J’ai fréquenté le fameux centre pour mésadaptés sociaux affectifs, c’est dans cette catégorie que j’ai été classé alors que j’étais encore au primaire. C’était bien, il y avait quatre sections, j’étais dans la section des cosmos.

Stéphane Duperron raconte ses expériences en centre d’accueil, en pensionnat et à l’école publique. Source : © JRE, 2025

Au début, le centre s’appelait Clair Séjour , pour devenir ensuite La Clairière. Le matin, ils ouvraient les lumières doucement, et faisaient jouer de la musique.

Dans les premiers temps, j’étais dans la deuxième rangée à droite, dans le deuxième cubicule. Par la suite, le cubicule près de la fenêtre s’est libéré et j’ai pu avoir ma place dans celui-ci.Parfois, un convoi du train VIA Rail passait tard le soir, je le regardais. Un de mes boys m’a un jour offert le blueprint de la locomotive du « LRC ». Son père était ingénieur chez Bombardier.

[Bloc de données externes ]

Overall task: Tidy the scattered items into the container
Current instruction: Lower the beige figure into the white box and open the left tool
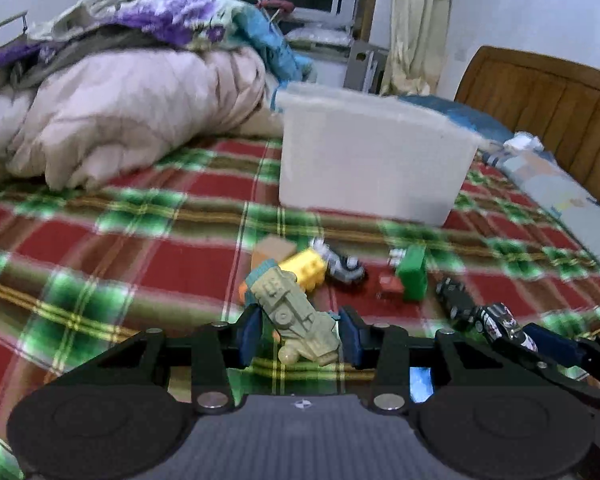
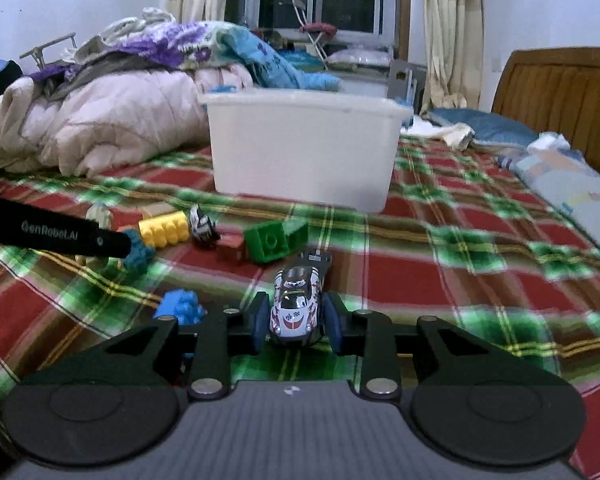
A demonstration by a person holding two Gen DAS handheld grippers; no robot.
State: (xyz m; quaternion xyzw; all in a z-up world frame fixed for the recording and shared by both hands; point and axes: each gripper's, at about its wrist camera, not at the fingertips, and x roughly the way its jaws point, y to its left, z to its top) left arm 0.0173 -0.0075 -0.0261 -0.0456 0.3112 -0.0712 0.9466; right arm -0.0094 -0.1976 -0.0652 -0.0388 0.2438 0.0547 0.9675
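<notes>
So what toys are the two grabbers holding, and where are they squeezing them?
The left gripper squeezes the tan toy tank across its sides. The right gripper squeezes the white race car by its two sides.

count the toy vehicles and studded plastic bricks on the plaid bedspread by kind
toy vehicles: 4 (olive-green plastic army vehicle, white racing car, black car, silver-and-black car)
studded plastic bricks: 4 (yellow brick, green brick, blue brick, teal brick)
total: 8
The small red piece is too blurred to class.
</notes>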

Nos soirées en miniski étaient mon activité préférée. La génération X sait de quoi je parle. Notre objectif était de tenir debout jusqu’en bas de la côte. Aux trois quarts de ladite descente, il y avait un petit creux, nous faisions des jumps à condition que les miniskis soient serrés sur nos bottes. Lorsque nous réussissions, la sensation était vraiment cool.

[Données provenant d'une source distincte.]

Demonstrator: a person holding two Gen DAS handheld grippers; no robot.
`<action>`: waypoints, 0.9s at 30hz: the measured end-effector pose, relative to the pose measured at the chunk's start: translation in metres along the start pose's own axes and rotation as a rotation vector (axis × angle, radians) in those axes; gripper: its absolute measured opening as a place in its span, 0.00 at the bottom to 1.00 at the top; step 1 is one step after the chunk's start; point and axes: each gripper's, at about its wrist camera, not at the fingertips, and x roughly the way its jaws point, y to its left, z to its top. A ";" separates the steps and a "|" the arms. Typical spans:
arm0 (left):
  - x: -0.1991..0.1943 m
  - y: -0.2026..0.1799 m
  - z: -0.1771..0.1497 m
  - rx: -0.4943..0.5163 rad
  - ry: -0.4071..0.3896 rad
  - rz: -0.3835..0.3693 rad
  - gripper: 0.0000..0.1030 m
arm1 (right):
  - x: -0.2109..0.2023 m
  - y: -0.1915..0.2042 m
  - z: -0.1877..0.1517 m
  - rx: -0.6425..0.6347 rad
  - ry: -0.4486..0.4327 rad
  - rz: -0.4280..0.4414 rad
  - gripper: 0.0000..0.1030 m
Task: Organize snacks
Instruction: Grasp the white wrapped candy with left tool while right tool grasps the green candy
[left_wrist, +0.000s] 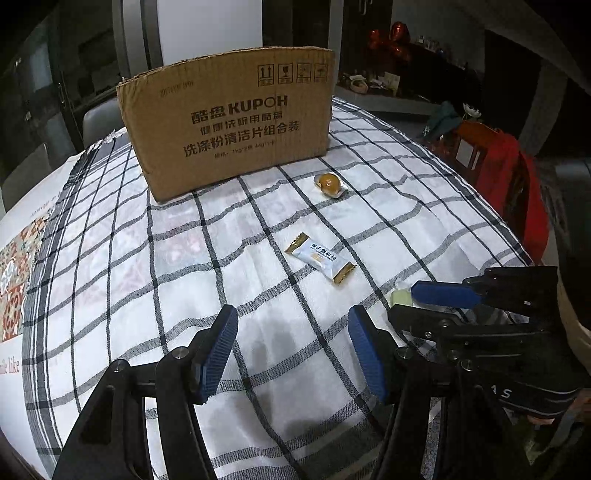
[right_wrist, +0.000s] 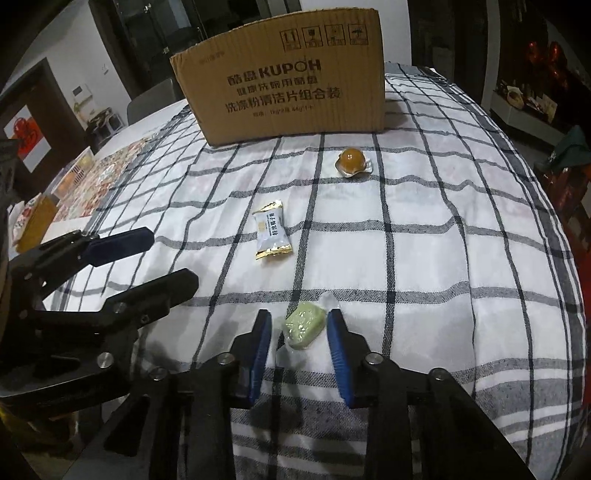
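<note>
At the left, the left claw (left_wrist: 293, 349) is held low over the checked cloth (left_wrist: 258, 221) that covers the table, its blue pads spread wide apart and nothing caught between them, so it is seen to be released. Behind it, at the far side of the table, a brown cardboard box (left_wrist: 229, 118) printed with "KUPOH" is stood upright on the cloth. Toward the middle of the cloth, a white snack packet with gold ends (left_wrist: 320, 257) is laid flat, well apart from the box and from both claws. Farther back and slightly to the right, a round orange-brown sweet in clear wrapping (left_wrist: 330, 183) is set near the box's lower right corner. At the right, the right claw (right_wrist: 298, 350) is lowered around a pale green sweet in clear wrapping (right_wrist: 305, 324), which is rested on the cloth between the blue pads; the right pad is placed just beside the sweet, while a gap is left at the left pad, so the claw is seen as released and not yet clenched on it.
</note>
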 end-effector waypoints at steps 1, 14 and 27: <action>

Les parties de kick la cacanne étaient aussi très appréciées. Les joueurs allaient se cacher et lorsqu’ils étaient trouvés, ils allaient en prison, et ce, sans se faire voir. Nous allions ensuite devant la prison kicker la canne pour libérer les prisonniers. C’était très stimulant comme jeu.

L’escalade du mont Condor à Val-David, une paroi rocheuse de deux cents pieds, avec la fameuse cheminée, s’avérait aussi être une autre activité intéressante pour le groupe. Nous l’avons escaladé en avant-midi. Après dîner, nous nous sommes attaqués à la cheminée. C’était assez trépidant, merci !

En secondaire un, j’ai été admis au Collège Laval, qui était la propriété des pères Maristes, j’y étais pensionnaire. J’ai eu le privilège d’y croiser Martin Petit, l’humoriste, qui était en secondaire trois ainsi que le père de Nathalie et René Simard, qui travaillait dans les cuisines du Collège.

En secondaire deux, alors que j’avais épuisé ma banque d’un système de points, j’ai perdu mon statut de pensionnaire et je suis devenu externe. C’est donc pour cette raison que je me suis retrouvé dans un foyer de groupe, le Foyer Jetté.

J’ai ensuite poursuivi mes études à l’école Saint-Maxime, à Laval. Il y avait un autre Stéphane Duperron et nous avons même été dans la même classe. Et puis, j’ai terminé mon secondaire en 1989 avec nul autre que Ian Lafrenière, qui a récemment été nommé ministre de la Sécurité publique.

J’espère que cette autre incursion dans ma folle vie vous a plu, cher lectorat. À bientôt.